The post-op PSA is 3. Forget the PSMA PET for a second. You calling RT delivered when post-op PSA of 3 adjuvant?
Or to exclude patients from curative intent treatment in settings that would have been called curative 10 years ago, but are called M1 and oligo today. E.g., I remember someone asking on Twitter about a year ago what to do with a Gleason 4+4 patient who had a left axillary node on PSMA PET, negative elsewhere, all other imaging negative.
Evaluate whether patient recently received a vaccine shot in their left arm. If yes, ignore the node. If no, biopsy the node. If node biopsy negative, treat definitvely. If positive, treat as per oligometastatic paradigm.
Interesting discussion. A few thoughts.
1. Agree this is salvage not adjuvant xrt. Salvage = persistent post op PSA or after BCR. Basing it on path results (node positive, margins, etc) is not salvage.
2. You can safetly wait for continence recovery if PSA controlled on ADT. How long is unclear, but generally I'm in no rush as long as psa undetectable and we are still seeing meaningful improvement in recovery post op.

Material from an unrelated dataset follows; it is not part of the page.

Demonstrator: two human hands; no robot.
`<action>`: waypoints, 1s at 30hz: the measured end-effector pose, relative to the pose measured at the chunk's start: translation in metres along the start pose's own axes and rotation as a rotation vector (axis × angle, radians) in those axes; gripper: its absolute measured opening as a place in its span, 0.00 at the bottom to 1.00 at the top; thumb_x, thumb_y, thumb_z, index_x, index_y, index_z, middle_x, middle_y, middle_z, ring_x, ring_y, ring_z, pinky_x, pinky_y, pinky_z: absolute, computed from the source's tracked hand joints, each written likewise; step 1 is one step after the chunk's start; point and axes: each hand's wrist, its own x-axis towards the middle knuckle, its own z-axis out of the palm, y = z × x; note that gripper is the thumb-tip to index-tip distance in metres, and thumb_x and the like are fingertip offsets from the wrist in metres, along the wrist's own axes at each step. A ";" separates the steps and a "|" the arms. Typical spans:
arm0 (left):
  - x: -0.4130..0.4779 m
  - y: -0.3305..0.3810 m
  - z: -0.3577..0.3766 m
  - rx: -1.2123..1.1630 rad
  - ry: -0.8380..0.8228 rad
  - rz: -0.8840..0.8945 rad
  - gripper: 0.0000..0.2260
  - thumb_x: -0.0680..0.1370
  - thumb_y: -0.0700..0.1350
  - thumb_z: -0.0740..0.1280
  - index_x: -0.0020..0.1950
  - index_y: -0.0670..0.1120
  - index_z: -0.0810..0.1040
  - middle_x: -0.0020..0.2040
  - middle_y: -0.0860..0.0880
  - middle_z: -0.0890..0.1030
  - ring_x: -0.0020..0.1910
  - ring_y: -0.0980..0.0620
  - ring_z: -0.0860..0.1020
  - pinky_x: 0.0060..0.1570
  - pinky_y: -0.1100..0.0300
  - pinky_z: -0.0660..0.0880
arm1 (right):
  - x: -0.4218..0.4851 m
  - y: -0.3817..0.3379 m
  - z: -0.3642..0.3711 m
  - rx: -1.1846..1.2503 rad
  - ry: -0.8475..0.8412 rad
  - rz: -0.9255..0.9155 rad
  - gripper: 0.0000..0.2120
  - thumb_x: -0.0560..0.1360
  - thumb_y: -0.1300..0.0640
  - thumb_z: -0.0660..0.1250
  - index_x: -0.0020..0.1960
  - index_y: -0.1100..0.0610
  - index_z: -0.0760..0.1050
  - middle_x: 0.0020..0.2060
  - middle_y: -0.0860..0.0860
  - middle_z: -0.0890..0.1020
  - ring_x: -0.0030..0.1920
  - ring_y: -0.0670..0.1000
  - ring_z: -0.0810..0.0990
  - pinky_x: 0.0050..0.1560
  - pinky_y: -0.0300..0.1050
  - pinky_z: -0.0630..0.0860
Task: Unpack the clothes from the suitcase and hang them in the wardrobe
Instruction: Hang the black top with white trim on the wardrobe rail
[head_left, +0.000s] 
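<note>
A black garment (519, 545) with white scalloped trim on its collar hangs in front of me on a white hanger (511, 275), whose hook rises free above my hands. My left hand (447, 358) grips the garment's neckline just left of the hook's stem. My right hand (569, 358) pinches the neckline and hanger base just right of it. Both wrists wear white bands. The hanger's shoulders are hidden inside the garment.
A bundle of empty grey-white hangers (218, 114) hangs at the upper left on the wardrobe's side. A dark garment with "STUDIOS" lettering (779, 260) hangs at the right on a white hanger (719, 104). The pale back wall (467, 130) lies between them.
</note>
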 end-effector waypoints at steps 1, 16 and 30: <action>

3. For cN0 pN+ patients with undetectable PSA I will monitor, as 15-30% will have durable disease control. There is plenty of data that treating at lower PSA is better then at higher PSA. I'm unaware of any data that salvage XRT at undetectable psa is better then 0.15
Excellent post. I agree with everything said here. DoctwoB, as always, appreciate your input on this forum.